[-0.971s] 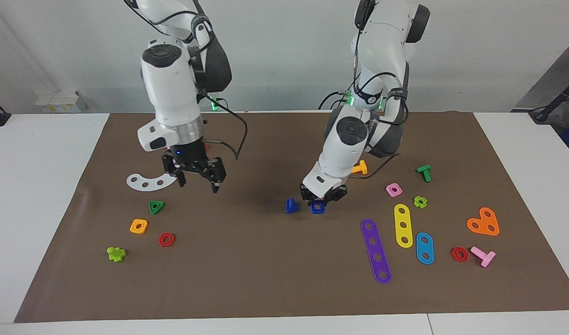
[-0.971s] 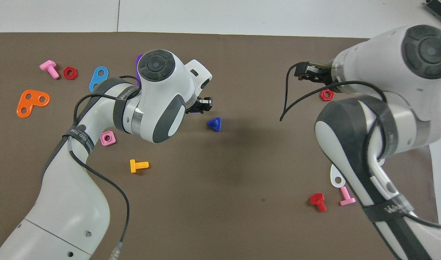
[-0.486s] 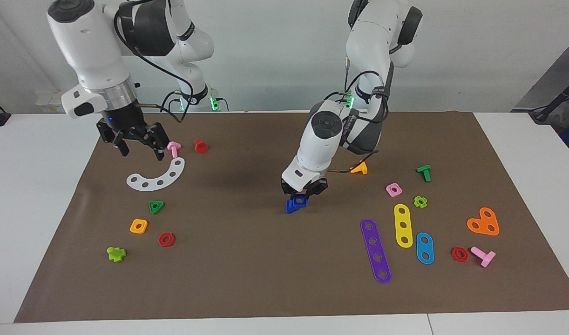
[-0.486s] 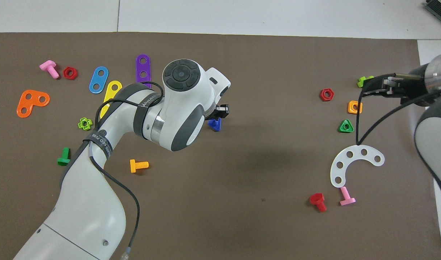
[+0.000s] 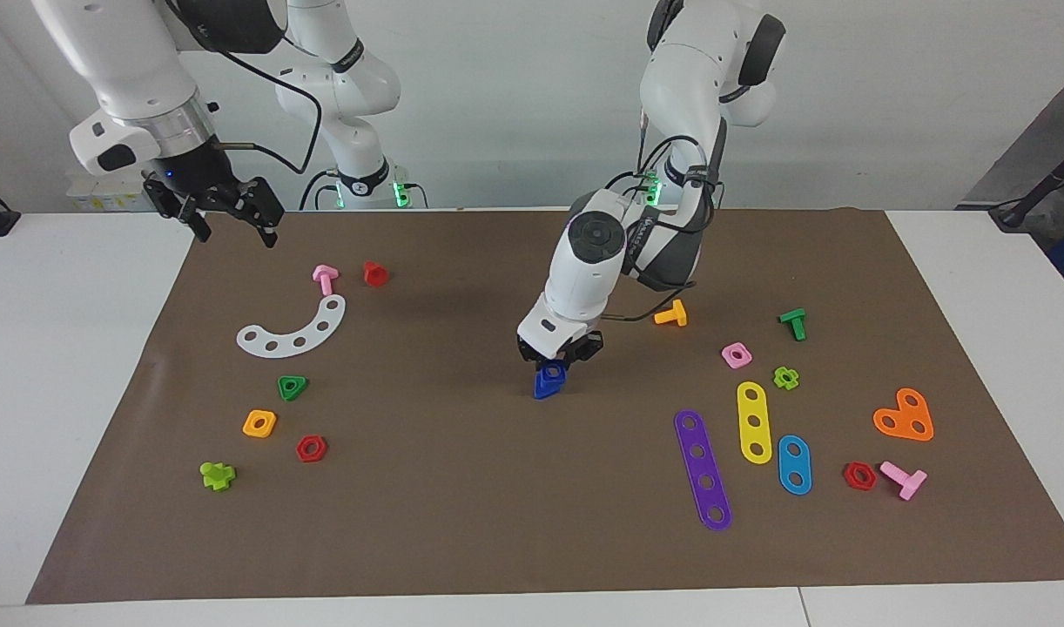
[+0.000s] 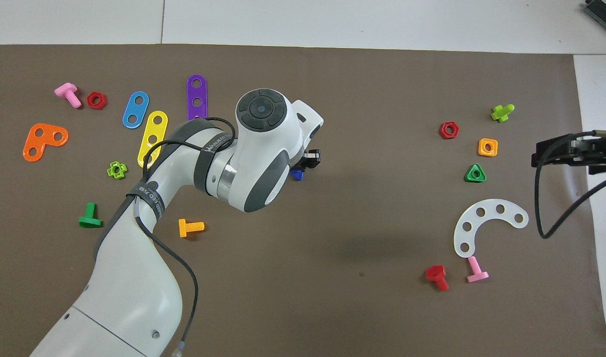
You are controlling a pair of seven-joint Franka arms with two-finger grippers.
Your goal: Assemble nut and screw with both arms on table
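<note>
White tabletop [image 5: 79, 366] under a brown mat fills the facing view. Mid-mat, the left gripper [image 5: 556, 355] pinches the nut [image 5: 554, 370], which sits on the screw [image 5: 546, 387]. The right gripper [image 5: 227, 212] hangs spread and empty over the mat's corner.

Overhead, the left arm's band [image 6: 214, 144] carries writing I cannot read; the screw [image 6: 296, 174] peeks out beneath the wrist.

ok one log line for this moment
left claw: holds dark-blue square plastic nut over dark-blue triangular-head plastic screw | right claw: open, waiting above brown mat's edge
</note>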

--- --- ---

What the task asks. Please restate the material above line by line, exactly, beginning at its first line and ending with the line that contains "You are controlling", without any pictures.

Task result.
[-0.971s] 
[-0.971s] 
[-0.486s] 
[-0.486s] 
[+0.000s] 
[+0.000s] 
You are controlling a pair of seven-joint Franka arms with two-finger grippers.

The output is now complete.